In the just-concluded first Test against South Africa, India came into the fifth day in a fairly hopeless situation. Having scored 454, the team needed 30 more runs just to make South Africa bat again. But they had only two wickets left.
But as has been the case for the best part of two decades, India could hope because India had the greatest modern batsman, Sachin Tendulkar, still batting. He had just scored his 50th Test century, looking as solid and serene as always. With him there, India could legitimately hope, first of all, to score those 30 runs. After that, who knows? With Tendulkar batting as soundly as he had been, perhaps he could shield the tailenders and put a large enough score on the board and take enough time doing so that a draw became possible. Winning was likely too much to hope for, but after the first innings 136 debacle, a hard-fought draw would have been a tremendous achievement.
That's the hope that Indian fans like me held on to as the fifth day came around. Slender, but real.
After all there was that famous and electric performance by that other great modern master, Brian Lara, to inspire hope. Playing Australia in March 1999, WI were 248 for 8, needing another 60 runs to win. But Lara was still batting. With only two modern batting incompetents, Ambrose and Walsh, for company, Lara systematically took most of the strike and shepherded his team to one of Test cricket's great triumphs.
So we hoped for India. So how did that fifth morning, so filled with hope, pan out?
SA's fastest bowler, Steyn, started the day. He had to bowl four balls, to complete his over that had been interrupted by bad light the previous evening.

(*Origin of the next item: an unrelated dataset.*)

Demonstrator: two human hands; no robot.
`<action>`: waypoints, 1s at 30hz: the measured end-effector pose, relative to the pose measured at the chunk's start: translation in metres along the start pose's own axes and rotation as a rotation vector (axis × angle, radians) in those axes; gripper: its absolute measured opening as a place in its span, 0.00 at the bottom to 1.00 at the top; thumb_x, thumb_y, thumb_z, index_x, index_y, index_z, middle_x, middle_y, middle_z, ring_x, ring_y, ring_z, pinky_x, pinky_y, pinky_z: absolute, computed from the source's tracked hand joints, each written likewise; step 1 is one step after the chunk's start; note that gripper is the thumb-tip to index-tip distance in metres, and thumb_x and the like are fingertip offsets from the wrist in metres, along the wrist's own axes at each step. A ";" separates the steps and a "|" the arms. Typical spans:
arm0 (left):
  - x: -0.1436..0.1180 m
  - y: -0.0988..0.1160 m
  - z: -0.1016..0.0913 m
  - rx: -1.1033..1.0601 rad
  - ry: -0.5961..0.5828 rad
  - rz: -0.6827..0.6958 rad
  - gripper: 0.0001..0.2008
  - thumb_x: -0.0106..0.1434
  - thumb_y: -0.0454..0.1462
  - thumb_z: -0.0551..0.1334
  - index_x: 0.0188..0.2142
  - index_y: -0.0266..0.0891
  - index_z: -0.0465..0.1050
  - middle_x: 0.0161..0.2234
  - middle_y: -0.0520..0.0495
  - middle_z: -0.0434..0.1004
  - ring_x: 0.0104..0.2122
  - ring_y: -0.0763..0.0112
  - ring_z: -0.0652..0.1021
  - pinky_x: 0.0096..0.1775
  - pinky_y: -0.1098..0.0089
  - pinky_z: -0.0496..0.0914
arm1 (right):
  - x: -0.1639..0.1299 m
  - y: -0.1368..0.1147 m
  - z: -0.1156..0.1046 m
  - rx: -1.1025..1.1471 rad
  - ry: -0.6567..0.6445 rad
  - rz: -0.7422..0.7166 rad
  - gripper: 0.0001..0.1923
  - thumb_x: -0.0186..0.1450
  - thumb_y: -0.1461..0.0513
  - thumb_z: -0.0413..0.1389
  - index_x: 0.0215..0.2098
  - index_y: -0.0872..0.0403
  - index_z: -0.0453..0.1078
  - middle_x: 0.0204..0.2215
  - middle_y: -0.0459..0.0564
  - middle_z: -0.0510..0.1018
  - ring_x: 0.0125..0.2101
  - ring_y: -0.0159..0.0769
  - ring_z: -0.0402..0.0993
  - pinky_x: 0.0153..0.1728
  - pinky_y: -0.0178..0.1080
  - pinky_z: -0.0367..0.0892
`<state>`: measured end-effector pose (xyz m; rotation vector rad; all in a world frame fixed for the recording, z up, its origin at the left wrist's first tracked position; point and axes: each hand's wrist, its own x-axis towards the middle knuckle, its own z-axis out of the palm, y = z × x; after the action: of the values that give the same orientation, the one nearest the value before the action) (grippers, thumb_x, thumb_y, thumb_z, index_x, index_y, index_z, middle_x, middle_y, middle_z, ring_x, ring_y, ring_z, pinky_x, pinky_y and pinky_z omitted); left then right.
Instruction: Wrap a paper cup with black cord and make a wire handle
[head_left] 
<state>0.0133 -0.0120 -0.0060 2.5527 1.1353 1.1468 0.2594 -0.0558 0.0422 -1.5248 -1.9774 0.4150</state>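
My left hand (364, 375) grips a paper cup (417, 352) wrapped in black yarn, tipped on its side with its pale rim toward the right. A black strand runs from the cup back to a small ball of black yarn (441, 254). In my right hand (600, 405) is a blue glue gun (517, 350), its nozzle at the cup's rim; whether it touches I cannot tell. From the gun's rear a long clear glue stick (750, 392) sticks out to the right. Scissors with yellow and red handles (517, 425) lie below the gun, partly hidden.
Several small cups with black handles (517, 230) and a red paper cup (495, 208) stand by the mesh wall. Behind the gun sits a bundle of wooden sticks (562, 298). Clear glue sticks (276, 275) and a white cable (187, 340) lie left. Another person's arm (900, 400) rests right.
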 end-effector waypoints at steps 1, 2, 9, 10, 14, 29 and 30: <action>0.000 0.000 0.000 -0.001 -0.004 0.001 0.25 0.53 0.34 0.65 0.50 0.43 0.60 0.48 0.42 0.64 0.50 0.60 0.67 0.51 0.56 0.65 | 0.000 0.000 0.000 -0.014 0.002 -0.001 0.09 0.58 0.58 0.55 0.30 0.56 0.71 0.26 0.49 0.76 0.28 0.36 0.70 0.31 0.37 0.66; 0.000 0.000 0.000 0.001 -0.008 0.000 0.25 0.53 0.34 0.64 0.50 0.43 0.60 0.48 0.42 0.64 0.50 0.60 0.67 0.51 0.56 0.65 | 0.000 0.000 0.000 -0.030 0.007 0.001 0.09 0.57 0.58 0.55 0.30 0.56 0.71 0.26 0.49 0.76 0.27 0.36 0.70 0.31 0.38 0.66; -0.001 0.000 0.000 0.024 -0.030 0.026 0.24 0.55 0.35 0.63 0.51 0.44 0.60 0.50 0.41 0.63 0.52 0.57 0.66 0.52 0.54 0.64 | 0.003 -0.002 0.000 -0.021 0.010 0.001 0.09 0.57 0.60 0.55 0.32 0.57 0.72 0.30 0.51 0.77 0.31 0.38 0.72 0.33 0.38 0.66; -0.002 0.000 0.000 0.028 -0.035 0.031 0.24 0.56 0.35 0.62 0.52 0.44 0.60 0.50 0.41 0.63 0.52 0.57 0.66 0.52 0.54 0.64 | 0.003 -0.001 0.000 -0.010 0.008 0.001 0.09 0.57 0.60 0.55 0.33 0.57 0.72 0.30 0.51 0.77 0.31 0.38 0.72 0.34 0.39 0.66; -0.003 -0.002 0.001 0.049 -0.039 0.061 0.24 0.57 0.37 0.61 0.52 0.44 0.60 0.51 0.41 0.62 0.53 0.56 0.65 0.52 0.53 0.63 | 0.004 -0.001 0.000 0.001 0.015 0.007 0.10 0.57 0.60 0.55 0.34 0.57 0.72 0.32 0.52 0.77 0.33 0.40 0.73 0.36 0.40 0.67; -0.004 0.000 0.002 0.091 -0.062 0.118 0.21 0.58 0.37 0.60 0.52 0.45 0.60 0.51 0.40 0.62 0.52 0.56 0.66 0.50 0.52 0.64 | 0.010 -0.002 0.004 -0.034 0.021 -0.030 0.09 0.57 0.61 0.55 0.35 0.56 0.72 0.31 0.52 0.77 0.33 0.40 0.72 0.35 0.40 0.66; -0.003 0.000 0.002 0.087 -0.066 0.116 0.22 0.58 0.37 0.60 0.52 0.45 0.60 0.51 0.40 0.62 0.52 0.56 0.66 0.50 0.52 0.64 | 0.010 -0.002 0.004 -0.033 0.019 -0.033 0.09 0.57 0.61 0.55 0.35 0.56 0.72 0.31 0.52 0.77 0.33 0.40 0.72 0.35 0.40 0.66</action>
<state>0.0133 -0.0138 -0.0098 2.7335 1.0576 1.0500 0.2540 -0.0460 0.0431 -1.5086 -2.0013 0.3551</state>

Off his second ball, Tendulkar took a single. That left Sreesanth to face the last two balls. Great, we thought, Tendulkar is farming the strike. Sreesanth survived the two balls.
Morkel bowled the next over to Tendulkar, a maiden. As far as I can tell there was no attempt made to score, especially not off the last couple of balls.
Steyn had six balls next, to go after Sreesanth. Sreesanth survived. As far as I can tell, there was no attempt made to score, especially not off the first couple of balls so that Tendulkar could take strike.
Morkel bowled the next over. Off the third ball, Tendulkar scored a single, leaving Sreesanth to face three balls. He was out off the second of those.
The new batsman, Jaydev Unadkat, played out the last ball of Morkel's over.
Steyn up again, to bowl the next over, Tendulkar on strike. Off the first ball, Tendulkar scores a single. Unadkat is left with the rest of the over -- five balls -- to negotiate, which he does with some unease. After the last ball, Cricinfo's commentary team has this to say: "Not sure if Tendulkar would want to give him the strike first ball."
Morkel bowls next, Tendulkar on strike. Off the second ball, he takes a single, leaving Unadkat to face four balls. The fifth ball of the over, Unadkat defends and "Tendulkar calls to take the single" (Cricinfo again). Tendulkar plays out the last ball with no attempt to score.
Steyn now has a full over to target Unadkat. He needs only one ball to take him out. SA wins the Test.
Far from 30 runs, India scored just five on the fifth morning. Of 35 balls bowled, Tendulkar faced 15, and six of those were in one Morkel over in which he seemed uninterested in scoring at all. (Compare with Lara, who fronted up for 74 of the final 118 balls -- after the fall of the 8th wicket -- of that 1999 Test).
And Indian fans like me were left to wonder: just what was Sachin Tendulkar doing on that fifth morning?